Les Québécois pour la médiation, faute de mieux

Marie-Ève Cimon

Les Québécois sont partagés lorsqu'on leur demande si la médiation permettrait de résoudre le conflit étudiant, révèle un sondage Léger Marketing.

Selon cette étude réalisée pour le compte de la Fédération étudiante collégiale du Québec (FECQ), 47% de la population, soit près de la moitié, croit que la médiation est une avenue à favoriser pour mettre fin à la crise. Cependant, 42% se dit davantage pessimiste et pense le contraire.


(TVA Nouvelles)

Le scepticisme est grand à l'égard de cette solution proposée une nouvelle fois lundi par la FECQ, mais plus des deux tiers de la population (71%) estiment tout de même que le gouvernement devrait accepter la demande de médiation formulée par les étudiants. À l'opposé, 25% des Québécois sont en désaccord avec cette possibilité.

(TVA Nouvelles)

La FECQ a proposé, ce lundi, la création d'un conseil de médiation sur lequel se retrouveraient un médiateur nommé par le gouvernement et un autre choisi par les organisations étudiantes. Un troisième médiateur serait sélectionné par les deux parties.

Échec des négociations

En entrevue sur les ondes de LCN, la présidente de la FECQ , Éliane Laberge, a admis que la population semble mitigée sur la question de la médiation.
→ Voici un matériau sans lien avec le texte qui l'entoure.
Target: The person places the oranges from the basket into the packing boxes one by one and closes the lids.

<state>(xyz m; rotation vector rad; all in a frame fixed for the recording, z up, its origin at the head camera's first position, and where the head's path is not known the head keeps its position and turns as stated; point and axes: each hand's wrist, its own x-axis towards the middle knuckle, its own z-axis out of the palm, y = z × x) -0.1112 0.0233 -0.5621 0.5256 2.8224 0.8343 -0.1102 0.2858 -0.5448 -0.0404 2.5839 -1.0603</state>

«Après trois négociations qui ont échoué et quatre mois de conflit, c'est un peu normal que les gens se demandent comment on va arriver à bout, comment on va trouver une solution», explique-t-elle.

Éliane Laberge estime néanmoins que la médiation peut fonctionner là où les négociations traditionnelles ont échoué. «Face à des médiateurs qui sont des professionnels neutres, on a beaucoup plus de chance de réussir», ajoute-t-elle.

Loi 78

La suite du sondage permet enfin de constater que la population demeure principalement en défaveur de la loi 78 et juge que son adoption a alimenté le conflit plutôt que de favoriser la recherche de solution. Par ailleurs, une majorité de Québécois estime que cette loi porte atteinte à leurs droits et libertés.

Ce sondage a été mené auprès de 504 personnes en provenance de toutes les régions du Québec, le 18 juin, et sa marge d'erreur est de plus ou moins 4,3% dans 19 cas sur 20.